The whole system of “birth control” is opposed to natural, human and religious law. Nature, in none of her manifestations, introduces anything which may tend to prevent her great reason for being—the propagation of the species. Birth as the natural sequence of mating is her solemn and invariable law. It is in birth and rebirth that nature renews herself and all the life of the animal and vegetable world, and her primal aim is to encourage it. Human law recognizes this underlying law of nature by forbidding man to tamper in a preventive way with her hallowed and mysterious processes for perpetuating the human race. Religious law, based on the divine dispensation of the ***********ures, indorses the law of nature and that of the state.
We may take it, then, that “birth control” represents a deliberate and reprehensible attempt to nullify those innate laws of reproduction sanctioned by religion, tradition and man’s own ingrained instinct. To say that the human instinct for the perpetuation of his race and family has become atrophied during the flight of time, and that he is therefore justified in denying it, is merely begging the question. The instinct may be denied, just as other higher and nobler instincts are disregarded; but its validity cannot be questioned. Whether those who practice “birth control” are influenced by economic, selfishly personal or other reasons, they are offending in a threefold manner: against the inborn wish and desire which is a priceless possession of even the least of God’s creatures, that of living anew in its offspring; against the law of the state, which after all, stands for the crystallization of the best feeling of the community; and against the divine injunction handed down to us in Holy Writ, to “increase and multiply.”

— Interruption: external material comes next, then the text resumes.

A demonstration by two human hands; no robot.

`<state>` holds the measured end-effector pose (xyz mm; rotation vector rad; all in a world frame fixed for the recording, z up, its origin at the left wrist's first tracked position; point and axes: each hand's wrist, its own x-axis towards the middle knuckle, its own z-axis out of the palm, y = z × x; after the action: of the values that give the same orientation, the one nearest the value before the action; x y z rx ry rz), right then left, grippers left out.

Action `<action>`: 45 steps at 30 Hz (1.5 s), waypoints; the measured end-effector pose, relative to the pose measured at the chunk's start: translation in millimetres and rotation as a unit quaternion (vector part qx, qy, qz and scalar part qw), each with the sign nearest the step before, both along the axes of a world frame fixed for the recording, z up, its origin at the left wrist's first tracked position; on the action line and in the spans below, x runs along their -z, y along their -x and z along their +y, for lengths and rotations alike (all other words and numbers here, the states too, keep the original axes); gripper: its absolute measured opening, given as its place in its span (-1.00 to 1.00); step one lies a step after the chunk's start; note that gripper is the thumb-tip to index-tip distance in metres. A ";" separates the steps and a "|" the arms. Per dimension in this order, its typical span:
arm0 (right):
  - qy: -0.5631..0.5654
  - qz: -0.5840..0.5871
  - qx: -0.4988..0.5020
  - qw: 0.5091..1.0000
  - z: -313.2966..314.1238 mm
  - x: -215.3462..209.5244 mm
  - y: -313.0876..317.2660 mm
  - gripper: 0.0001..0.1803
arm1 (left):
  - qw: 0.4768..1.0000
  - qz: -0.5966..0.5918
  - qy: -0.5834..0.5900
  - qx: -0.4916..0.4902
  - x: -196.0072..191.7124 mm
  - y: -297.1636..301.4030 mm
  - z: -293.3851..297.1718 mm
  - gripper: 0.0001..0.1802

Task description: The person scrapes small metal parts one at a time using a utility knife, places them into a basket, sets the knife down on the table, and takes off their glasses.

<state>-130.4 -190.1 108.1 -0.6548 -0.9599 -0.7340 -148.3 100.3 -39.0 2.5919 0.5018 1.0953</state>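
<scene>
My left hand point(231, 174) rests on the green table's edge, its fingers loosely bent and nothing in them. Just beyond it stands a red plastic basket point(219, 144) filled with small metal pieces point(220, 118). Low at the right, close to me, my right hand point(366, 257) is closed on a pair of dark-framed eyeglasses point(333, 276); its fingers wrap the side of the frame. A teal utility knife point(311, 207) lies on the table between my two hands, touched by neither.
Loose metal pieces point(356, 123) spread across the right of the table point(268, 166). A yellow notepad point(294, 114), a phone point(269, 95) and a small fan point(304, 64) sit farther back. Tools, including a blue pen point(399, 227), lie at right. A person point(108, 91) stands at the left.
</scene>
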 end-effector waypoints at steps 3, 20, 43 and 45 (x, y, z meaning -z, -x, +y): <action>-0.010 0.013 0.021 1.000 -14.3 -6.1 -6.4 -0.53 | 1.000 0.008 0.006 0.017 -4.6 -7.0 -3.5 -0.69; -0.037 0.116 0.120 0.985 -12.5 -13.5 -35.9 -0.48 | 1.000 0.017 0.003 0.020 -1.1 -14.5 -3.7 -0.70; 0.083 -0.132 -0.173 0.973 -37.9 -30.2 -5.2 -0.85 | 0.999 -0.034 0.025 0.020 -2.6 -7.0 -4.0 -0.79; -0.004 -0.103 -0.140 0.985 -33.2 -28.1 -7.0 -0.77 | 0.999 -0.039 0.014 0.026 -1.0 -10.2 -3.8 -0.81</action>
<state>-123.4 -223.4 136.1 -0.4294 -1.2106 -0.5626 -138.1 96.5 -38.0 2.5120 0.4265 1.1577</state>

“Birth control” is the foe to the direct end and aim of marriage, which, in the last analysis, is childbirth. As an enemy to the procreation of children it is an enemy of the family and the family group. As an enemy of the family, it is an enemy of the state, the community, a foe to the whole social system. Mankind has been able to attain its comparatively recent state of moral and physical advancement without having recourse to the dangerous principle which “birth control” represents. Surely that wise provision of our existing legal code which makes the printing or dissemination of information regarding the physical facts of “birth control” illegal and punishable as an offense, can only be approved by those who respect the Omnipotent will, and the time-hallowed traditions which date back to the very inception of the race.